I’ve been told that the lawyer who defends himself in court has a fool for a client. I would think the same thing for those believing they can solve the riddle of how they got to be the person they are. My friend has a cut & dry rationale for the way he picked and chose his way up to the present. I cannot even address that idea without leaving space for the thousands of individuals whose finger prints are all over my backstory. It’s not only what one chooses but also experiences they never experienced and nobody lives in a vacuum. Add to that, how does one factor random chance into their own destiny?
How did I get to be the person I am? As I remember, I trusted and loved my parents. I always wanted to please my mother and going to church made her happy. I didn’t have to believe anything, just sit still and drop my coin in the offering when it came by. As a young adult my sanctified enthusiasm fell way short of the mark but Mom was looking the other way. It wasn’t until college I learned to question tradition and value the discipline of science and critical analysis. I never thought of it as a major change in course but what did I know? Since then “God is the metaphor that transcends all levels of human comprehension.” (Joseph Campbell). Everything mysterious that we cannot understand is attributed to the metaphor. It came easy, swapping Faith for Good Karma. How it came about is not as important as the fact that it did.
I’ve never been attracted to tobacco or booze. My dad smoked cigarettes but Mom got him to quit and she would not allow booze of any kind in the house. How that low profile unfolded I don’t know.
As memory would have it a good friend and I sneaked cigarettes out of our dad’s smokes and puffed away under a bridge near his house. After a week or so I couldn’t ignore that I didn’t like the taste or the smell and the buzz from getting away with mischief wasn’t fun anymore. It never made me feel grown up or cool. I quit before I could learn to inhale, he didn’t. My friend died of lung cancer twenty years ago. Dun! Good story I suppose, just can’t be sure it’s all true. 

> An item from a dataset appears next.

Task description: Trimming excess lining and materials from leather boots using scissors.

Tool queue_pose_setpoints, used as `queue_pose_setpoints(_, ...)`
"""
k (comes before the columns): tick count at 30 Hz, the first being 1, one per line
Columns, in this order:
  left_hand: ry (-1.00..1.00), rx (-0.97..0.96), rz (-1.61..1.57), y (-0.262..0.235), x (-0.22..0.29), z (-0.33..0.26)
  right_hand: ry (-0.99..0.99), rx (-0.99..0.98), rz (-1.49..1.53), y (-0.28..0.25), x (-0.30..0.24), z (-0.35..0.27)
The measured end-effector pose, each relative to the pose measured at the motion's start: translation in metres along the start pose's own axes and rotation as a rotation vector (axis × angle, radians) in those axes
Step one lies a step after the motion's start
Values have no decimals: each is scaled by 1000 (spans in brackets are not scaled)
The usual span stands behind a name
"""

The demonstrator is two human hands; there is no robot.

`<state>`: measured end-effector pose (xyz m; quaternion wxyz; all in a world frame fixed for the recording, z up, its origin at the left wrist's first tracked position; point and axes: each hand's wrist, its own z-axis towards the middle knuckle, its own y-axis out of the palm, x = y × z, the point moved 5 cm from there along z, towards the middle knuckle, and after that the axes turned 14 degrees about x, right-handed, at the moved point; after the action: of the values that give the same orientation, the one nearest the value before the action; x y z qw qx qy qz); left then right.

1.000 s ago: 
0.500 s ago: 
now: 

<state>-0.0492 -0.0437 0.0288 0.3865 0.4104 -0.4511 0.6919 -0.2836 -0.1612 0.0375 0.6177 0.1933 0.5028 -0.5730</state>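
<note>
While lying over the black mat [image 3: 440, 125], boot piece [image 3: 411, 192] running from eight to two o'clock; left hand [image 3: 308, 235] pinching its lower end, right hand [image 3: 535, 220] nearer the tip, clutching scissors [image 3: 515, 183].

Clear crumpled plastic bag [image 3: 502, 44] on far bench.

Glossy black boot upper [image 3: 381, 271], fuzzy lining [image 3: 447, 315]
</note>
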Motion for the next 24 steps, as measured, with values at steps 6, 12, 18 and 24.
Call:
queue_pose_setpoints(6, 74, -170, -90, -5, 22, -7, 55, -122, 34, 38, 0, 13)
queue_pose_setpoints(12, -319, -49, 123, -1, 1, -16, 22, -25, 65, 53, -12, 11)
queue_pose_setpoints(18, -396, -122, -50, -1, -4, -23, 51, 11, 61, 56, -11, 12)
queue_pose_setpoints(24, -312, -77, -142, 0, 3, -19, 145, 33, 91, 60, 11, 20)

I can only remember being drunk three times, twice in the army and once shortly after I was discharged. What I do remember is being sick and the vomit part. Whatever sense of uninhibited bliss it provided it did not survive the edit. I sip a little wine with food now and an occasional shot of peach brandy but the memory of my head in the toilet, vomit coming out my nose is both powerful and real, too much so for it to be a confabulation.
Yuval Harari is a scholar/writer/historian, the source for one of my favorite quotes: “Whatever it is that you believe, it doesn’t have to be true; it just has to work.” How we get to be the person we see in the mirror, the person others see from afar; that story doesn’t have to be true but it does have to work, to serve a purpose that can be either a virtue or a vice.
I’m going to change the title of this blog post. If nobody notices then it doesn’t matter either. I haven’t received any death threats and my retirement check has never been late so I’ll just stay with what’s been working for all these years.